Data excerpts
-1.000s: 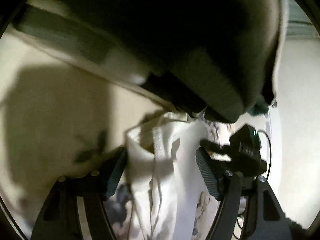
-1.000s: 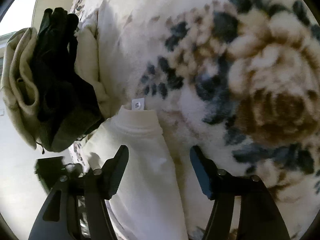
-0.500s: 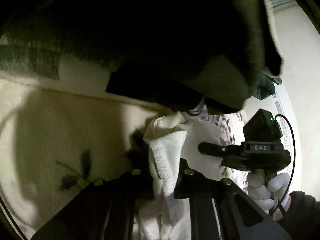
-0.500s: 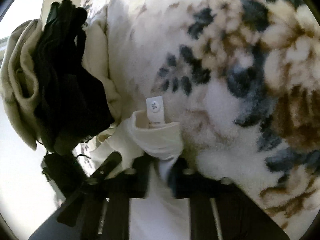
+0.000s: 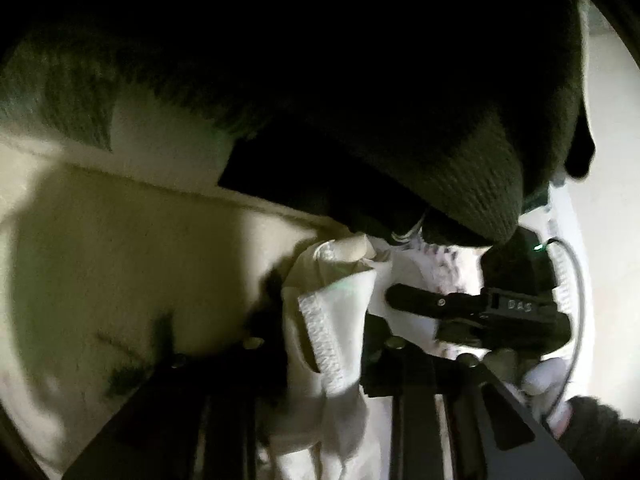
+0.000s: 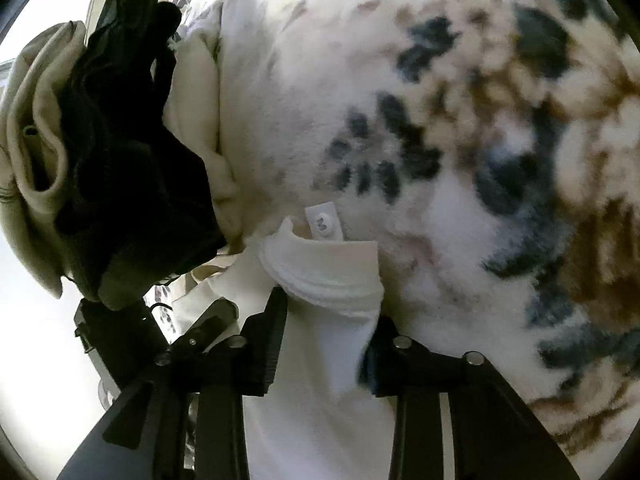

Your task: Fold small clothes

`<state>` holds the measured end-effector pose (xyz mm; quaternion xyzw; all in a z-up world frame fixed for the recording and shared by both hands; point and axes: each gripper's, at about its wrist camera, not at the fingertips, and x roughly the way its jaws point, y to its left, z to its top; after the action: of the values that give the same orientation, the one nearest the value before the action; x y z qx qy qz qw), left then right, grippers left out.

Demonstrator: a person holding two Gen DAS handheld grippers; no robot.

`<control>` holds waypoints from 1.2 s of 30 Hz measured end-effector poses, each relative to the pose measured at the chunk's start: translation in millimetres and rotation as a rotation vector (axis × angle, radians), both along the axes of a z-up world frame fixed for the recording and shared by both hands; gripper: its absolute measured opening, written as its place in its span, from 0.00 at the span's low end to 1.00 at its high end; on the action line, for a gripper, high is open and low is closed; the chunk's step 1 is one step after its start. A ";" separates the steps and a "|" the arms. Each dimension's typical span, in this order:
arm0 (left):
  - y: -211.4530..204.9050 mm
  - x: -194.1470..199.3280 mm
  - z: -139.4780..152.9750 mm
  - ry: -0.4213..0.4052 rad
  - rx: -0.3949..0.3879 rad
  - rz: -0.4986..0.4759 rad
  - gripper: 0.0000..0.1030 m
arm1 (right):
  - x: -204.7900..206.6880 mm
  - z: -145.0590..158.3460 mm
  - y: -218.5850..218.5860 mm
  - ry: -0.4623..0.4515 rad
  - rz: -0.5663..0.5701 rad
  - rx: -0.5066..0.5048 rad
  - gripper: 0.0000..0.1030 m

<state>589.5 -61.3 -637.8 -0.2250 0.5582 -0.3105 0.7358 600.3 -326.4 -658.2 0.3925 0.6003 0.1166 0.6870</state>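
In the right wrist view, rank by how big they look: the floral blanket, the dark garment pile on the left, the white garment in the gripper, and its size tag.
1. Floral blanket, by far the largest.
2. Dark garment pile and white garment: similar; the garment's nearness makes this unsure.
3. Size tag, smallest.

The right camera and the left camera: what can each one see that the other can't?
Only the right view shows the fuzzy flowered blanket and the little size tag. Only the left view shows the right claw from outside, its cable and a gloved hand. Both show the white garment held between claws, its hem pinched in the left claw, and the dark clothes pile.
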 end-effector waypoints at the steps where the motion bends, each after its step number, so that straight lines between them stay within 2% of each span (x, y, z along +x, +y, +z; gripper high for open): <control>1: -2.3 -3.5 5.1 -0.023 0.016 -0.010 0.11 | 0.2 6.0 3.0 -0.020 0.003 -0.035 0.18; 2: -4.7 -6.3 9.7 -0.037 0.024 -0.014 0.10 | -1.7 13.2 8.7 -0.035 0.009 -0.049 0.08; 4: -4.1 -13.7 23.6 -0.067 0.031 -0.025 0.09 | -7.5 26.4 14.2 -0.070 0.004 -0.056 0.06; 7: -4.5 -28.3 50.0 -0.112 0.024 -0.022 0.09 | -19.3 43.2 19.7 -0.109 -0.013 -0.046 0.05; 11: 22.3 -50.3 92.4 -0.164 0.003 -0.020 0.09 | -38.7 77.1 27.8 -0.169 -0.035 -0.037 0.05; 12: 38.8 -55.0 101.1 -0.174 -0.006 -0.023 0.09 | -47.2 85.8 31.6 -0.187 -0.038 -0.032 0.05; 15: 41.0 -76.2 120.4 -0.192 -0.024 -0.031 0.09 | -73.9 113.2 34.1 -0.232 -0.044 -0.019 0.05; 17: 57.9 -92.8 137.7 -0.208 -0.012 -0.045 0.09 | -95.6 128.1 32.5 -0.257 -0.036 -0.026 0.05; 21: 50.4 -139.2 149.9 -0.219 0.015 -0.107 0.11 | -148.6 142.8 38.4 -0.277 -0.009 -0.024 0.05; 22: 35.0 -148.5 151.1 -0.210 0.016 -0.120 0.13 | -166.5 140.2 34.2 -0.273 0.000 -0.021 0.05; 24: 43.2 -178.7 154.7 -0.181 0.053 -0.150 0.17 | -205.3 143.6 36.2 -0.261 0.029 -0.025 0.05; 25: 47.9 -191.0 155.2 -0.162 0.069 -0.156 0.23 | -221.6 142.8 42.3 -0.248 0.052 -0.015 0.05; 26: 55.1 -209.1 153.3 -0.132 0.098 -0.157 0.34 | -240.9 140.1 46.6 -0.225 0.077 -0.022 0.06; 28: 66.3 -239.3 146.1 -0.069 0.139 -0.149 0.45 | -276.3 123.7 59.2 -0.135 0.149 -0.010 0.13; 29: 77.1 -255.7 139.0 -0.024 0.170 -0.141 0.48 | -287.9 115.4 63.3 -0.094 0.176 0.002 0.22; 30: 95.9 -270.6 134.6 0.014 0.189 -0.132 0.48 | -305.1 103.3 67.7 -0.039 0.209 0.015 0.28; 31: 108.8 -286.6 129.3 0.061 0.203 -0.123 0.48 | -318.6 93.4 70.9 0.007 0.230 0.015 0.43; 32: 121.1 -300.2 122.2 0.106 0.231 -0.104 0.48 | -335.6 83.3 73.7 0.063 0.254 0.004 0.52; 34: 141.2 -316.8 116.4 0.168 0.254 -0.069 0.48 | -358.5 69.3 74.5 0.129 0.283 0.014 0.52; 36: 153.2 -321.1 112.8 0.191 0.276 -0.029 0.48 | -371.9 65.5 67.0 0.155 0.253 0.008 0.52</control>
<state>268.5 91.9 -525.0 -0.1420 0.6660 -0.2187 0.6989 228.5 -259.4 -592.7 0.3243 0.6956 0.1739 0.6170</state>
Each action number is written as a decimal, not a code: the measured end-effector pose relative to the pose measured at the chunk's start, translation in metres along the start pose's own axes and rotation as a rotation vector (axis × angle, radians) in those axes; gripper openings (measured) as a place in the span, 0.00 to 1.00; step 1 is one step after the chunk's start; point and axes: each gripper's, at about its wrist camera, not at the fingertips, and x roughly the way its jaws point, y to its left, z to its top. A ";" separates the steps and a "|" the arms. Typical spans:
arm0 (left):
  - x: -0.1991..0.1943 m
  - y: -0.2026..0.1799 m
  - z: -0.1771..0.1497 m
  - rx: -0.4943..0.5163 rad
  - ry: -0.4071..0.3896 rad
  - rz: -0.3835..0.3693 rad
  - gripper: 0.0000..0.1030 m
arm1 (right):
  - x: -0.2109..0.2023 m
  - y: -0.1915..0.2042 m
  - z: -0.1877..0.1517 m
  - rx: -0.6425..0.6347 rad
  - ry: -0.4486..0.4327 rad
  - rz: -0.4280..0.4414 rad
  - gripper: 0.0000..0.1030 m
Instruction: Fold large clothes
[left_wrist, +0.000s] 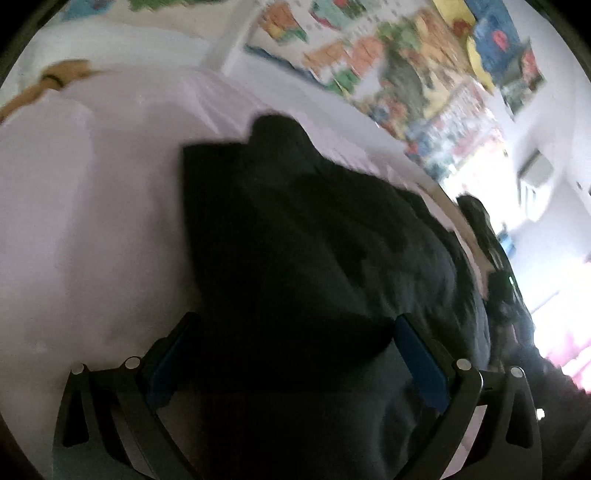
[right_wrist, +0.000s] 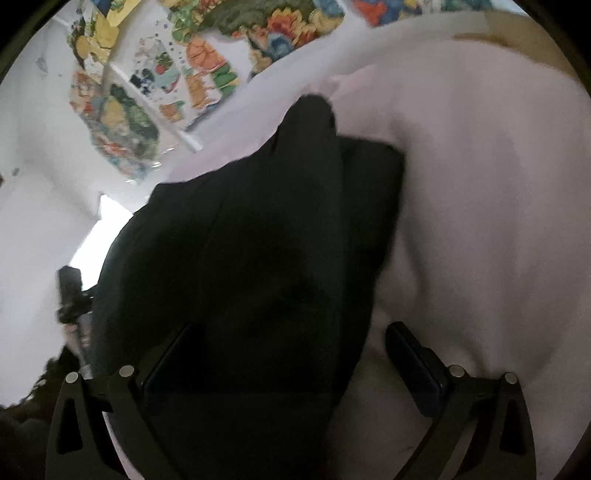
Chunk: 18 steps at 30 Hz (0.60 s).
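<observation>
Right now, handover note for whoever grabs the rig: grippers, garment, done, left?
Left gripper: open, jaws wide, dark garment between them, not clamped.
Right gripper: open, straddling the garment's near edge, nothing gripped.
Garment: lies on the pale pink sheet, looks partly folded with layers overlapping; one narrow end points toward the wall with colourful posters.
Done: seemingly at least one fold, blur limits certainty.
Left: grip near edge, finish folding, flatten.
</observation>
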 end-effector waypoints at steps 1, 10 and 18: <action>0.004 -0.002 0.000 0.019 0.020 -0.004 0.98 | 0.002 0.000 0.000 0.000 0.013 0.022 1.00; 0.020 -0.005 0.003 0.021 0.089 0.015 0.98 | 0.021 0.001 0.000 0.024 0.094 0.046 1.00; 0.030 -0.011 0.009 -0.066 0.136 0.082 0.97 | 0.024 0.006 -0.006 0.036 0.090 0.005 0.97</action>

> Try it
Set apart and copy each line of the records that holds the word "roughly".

> Reply
`<state>` holds the measured end-effector pose (xyz mm; quaternion xyzw; all in a z-up world frame fixed for the recording and shared by both hands; point and axes: each gripper's, at about its wrist camera, not at the fingertips, and x roughly the way its jaws point, y to its left, z to its top; after the action: of the values that give the same orientation, the one nearest the value before the action; x y z qx qy qz qw), left then right, grippers left out.
Each action number is written as a decimal, not a code: the measured end-effector pose relative to the pose measured at the chunk's start, translation in metres along the start pose's own axes and rotation as a rotation vector (axis × angle, radians) in those axes; gripper openings (measured) as a place in the span, 0.00 to 1.00; step 1 is one step after the chunk's start; point and axes: each gripper's, at about its wrist camera, not at the fingertips, and x roughly the way its jaws point, y to its left, z to its top. A ";" separates the steps and a "|" the arms. Typical spans:

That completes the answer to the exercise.